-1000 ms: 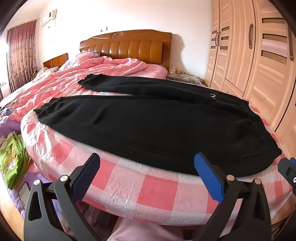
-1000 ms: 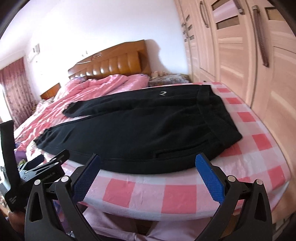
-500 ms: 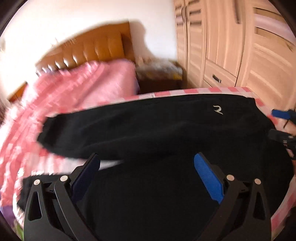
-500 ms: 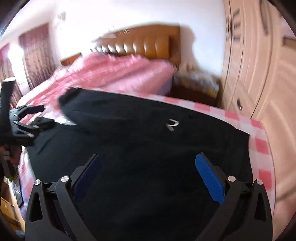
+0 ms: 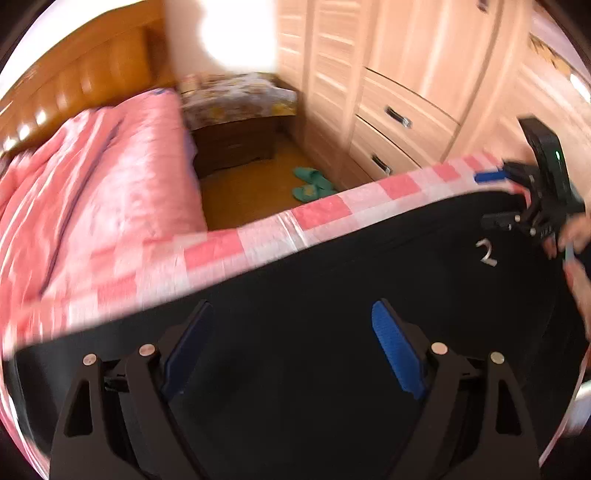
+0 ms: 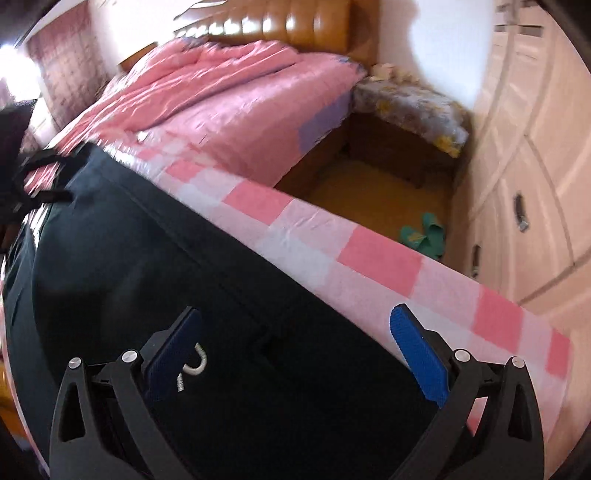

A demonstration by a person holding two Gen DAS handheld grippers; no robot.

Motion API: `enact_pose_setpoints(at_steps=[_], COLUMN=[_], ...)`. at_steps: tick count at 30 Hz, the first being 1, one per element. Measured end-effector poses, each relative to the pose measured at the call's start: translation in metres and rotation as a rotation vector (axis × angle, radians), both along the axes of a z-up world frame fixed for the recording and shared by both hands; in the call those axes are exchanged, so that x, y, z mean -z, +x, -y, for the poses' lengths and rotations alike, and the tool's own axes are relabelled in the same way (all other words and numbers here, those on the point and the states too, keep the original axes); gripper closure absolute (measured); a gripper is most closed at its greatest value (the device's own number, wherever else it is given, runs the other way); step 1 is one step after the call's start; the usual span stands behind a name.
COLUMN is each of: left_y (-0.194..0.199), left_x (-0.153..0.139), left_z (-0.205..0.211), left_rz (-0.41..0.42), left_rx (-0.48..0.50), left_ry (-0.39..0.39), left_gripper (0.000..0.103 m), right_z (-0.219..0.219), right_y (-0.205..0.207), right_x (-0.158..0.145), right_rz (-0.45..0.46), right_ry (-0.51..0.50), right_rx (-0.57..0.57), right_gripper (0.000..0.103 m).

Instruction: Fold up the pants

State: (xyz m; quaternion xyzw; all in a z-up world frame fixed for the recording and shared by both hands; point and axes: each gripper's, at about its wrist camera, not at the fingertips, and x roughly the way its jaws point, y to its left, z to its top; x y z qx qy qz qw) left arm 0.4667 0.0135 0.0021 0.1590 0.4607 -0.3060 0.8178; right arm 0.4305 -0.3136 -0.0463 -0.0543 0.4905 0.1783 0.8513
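Black pants (image 5: 332, 295) lie flat on a pink-and-white checked bed sheet (image 5: 321, 214); they also fill the lower left of the right wrist view (image 6: 147, 266). A small white logo (image 5: 487, 253) marks the pants near the waist. My left gripper (image 5: 291, 343) is open and empty, low over the far leg of the pants. My right gripper (image 6: 295, 343) is open and empty, over the waist's far edge, with the logo (image 6: 192, 369) by its left finger. The right gripper also shows at the right of the left wrist view (image 5: 532, 206).
A pink quilt (image 6: 221, 81) covers the bed's head end below a brown headboard (image 6: 295, 26). Beyond the bed edge are a nightstand (image 5: 236, 125), green slippers (image 5: 312, 182) on the floor and wooden wardrobe drawers (image 5: 399, 125).
Both grippers have swept forward and down from the near bed edge, across the pants, to their far side. Both stayed open.
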Motion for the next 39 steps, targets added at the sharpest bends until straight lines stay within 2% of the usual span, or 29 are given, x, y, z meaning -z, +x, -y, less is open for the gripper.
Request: enact_pose_setpoints(at_steps=[1, 3, 5, 7, 8, 9, 14, 18, 23, 26, 29, 31, 32, 33, 36, 38, 39], left_y=[0.007, 0.015, 0.025, 0.033, 0.035, 0.034, 0.039, 0.046, 0.046, 0.042, 0.039, 0.039, 0.038, 0.036, 0.019, -0.004, -0.014], left_x=[0.005, 0.011, 0.018, 0.026, 0.030, 0.033, 0.029, 0.036, 0.033, 0.031, 0.027, 0.025, 0.025, 0.024, 0.014, -0.008, -0.019], left_z=[0.000, 0.002, 0.002, 0.005, 0.007, 0.009, 0.016, 0.023, 0.026, 0.024, 0.017, 0.008, 0.005, 0.003, 0.000, -0.002, -0.004], left_rz=[0.009, 0.016, -0.008, -0.067, -0.091, -0.096, -0.055, -0.062, -0.083, -0.120, -0.172, -0.201, -0.190, -0.171, -0.036, 0.147, 0.208], left_rx=[0.041, 0.103, 0.156, 0.211, 0.240, 0.262, 0.321, 0.350, 0.375, 0.405, 0.416, 0.404, 0.395, 0.381, 0.342, 0.299, 0.290], left_ry=[0.023, 0.060, 0.084, 0.095, 0.104, 0.120, 0.128, 0.187, 0.145, 0.112, 0.066, 0.044, 0.051, 0.059, 0.102, 0.154, 0.165], left_gripper=[0.016, 0.016, 0.022, 0.039, 0.056, 0.061, 0.061, 0.054, 0.054, 0.054, 0.055, 0.073, 0.090, 0.094, 0.096, 0.096, 0.096], right_z=[-0.004, 0.003, 0.004, 0.003, 0.002, 0.000, -0.011, -0.017, -0.021, -0.027, -0.032, -0.031, -0.033, -0.034, -0.043, -0.046, -0.048], right_y=[0.005, 0.009, 0.006, -0.004, -0.011, -0.020, -0.055, -0.073, -0.107, -0.134, -0.151, -0.155, -0.157, -0.156, -0.156, -0.157, -0.160], right_x=[0.006, 0.012, 0.009, 0.002, -0.003, -0.008, -0.031, -0.041, -0.064, -0.081, -0.084, -0.084, -0.083, -0.081, -0.075, -0.076, -0.079], right_rz=[-0.015, -0.034, -0.017, -0.013, 0.026, 0.073, 0.202, 0.264, 0.349, 0.411, 0.433, 0.424, 0.416, 0.411, 0.394, 0.392, 0.399], right_ry=[-0.023, 0.026, 0.065, 0.105, 0.075, 0.026, -0.011, -0.036, -0.030, -0.054, -0.087, -0.080, -0.082, -0.087, -0.115, -0.127, -0.134], right_rx=[-0.049, -0.079, -0.118, -0.159, -0.156, -0.149, -0.139, -0.149, -0.169, -0.192, -0.184, -0.168, -0.158, -0.153, -0.116, -0.091, -0.081], right_gripper=[0.004, 0.007, 0.020, 0.064, 0.074, 0.094, 0.094, 0.094, 0.094, 0.094, 0.094, 0.094, 0.094, 0.094, 0.094, 0.094, 0.094])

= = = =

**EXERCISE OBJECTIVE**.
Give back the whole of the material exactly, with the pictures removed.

**REPLY**.
-1000 ms: 
-1000 ms: 
-500 ms: 
-500 ms: 
+0 ms: 
+0 ms: 

A demonstration by a person holding two Gen DAS handheld grippers; no robot.

Motion API: `enact_pose_setpoints(at_steps=[_], COLUMN=[_], ...)`. at_steps: tick count at 30 Hz, the first being 1, one per element. Measured end-effector poses, each relative to the pose measured at the call's start: translation in metres and rotation as a rotation vector (axis × angle, radians), both along the axes of a z-up world frame fixed for the recording and shared by both hands; in the call those axes are exchanged, so that x, y, z mean -z, +x, -y, for the poses' lengths and rotations alike, and the tool's own axes are relabelled in the same way (all other words and numbers here, those on the point and the states too, keep the original axes); gripper closure absolute (measured); a gripper is most closed at its greatest value (the device's own number, wherever else it is given, runs the other way); step 1 is one step after the call's start; the usual span stands behind a name.
COLUMN is each of: left_y (-0.194..0.199), left_x (-0.153..0.139), left_z (-0.205..0.211), left_rz (-0.41..0.42), left_rx (-0.48..0.50), left_ry (-0.39..0.39), left_gripper (0.000..0.103 m), right_z (-0.219..0.219), right_y (-0.205..0.207), right_x (-0.158..0.145), right_rz (-0.45..0.46), right_ry (-0.51..0.50), right_rx (-0.57..0.57), right_gripper (0.000..0.103 m).

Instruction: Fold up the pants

State: (xyz m; quaternion xyzw; all in a z-up world frame fixed for the recording and shared by both hands; point and axes: each gripper's, at about its wrist camera, not at the fingertips, and x roughly the way its jaws point, y to its left, z to its top; x y z qx qy qz qw) left arm 0.4667 0.0135 0.0021 0.1590 0.4607 -0.3060 0.8178; right arm 0.4305 -0.3136 -0.0463 -0.0543 0.4905 0.1783 0.8513
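Black pants (image 5: 332, 295) lie flat on a pink-and-white checked bed sheet (image 5: 321, 214); they also fill the lower left of the right wrist view (image 6: 147, 266). A small white logo (image 5: 487, 253) marks the pants near the waist. My left gripper (image 5: 291, 343) is open and empty, low over the far leg of the pants. My right gripper (image 6: 295, 343) is open and empty, over the waist's far edge, with the logo (image 6: 192, 369) by its left finger. The right gripper also shows at the right of the left wrist view (image 5: 532, 206).
A pink quilt (image 6: 221, 81) covers the bed's head end below a brown headboard (image 6: 295, 26). Beyond the bed edge are a nightstand (image 5: 236, 125), green slippers (image 5: 312, 182) on the floor and wooden wardrobe drawers (image 5: 399, 125).
Both grippers have swept forward and down from the near bed edge, across the pants, to their far side. Both stayed open.
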Motion for the next 39 steps, targets added at the sharpest bends until straight lines stay within 2% of the usual span, or 29 are given, x, y, z meaning -z, +x, -y, less is open for the gripper.
Request: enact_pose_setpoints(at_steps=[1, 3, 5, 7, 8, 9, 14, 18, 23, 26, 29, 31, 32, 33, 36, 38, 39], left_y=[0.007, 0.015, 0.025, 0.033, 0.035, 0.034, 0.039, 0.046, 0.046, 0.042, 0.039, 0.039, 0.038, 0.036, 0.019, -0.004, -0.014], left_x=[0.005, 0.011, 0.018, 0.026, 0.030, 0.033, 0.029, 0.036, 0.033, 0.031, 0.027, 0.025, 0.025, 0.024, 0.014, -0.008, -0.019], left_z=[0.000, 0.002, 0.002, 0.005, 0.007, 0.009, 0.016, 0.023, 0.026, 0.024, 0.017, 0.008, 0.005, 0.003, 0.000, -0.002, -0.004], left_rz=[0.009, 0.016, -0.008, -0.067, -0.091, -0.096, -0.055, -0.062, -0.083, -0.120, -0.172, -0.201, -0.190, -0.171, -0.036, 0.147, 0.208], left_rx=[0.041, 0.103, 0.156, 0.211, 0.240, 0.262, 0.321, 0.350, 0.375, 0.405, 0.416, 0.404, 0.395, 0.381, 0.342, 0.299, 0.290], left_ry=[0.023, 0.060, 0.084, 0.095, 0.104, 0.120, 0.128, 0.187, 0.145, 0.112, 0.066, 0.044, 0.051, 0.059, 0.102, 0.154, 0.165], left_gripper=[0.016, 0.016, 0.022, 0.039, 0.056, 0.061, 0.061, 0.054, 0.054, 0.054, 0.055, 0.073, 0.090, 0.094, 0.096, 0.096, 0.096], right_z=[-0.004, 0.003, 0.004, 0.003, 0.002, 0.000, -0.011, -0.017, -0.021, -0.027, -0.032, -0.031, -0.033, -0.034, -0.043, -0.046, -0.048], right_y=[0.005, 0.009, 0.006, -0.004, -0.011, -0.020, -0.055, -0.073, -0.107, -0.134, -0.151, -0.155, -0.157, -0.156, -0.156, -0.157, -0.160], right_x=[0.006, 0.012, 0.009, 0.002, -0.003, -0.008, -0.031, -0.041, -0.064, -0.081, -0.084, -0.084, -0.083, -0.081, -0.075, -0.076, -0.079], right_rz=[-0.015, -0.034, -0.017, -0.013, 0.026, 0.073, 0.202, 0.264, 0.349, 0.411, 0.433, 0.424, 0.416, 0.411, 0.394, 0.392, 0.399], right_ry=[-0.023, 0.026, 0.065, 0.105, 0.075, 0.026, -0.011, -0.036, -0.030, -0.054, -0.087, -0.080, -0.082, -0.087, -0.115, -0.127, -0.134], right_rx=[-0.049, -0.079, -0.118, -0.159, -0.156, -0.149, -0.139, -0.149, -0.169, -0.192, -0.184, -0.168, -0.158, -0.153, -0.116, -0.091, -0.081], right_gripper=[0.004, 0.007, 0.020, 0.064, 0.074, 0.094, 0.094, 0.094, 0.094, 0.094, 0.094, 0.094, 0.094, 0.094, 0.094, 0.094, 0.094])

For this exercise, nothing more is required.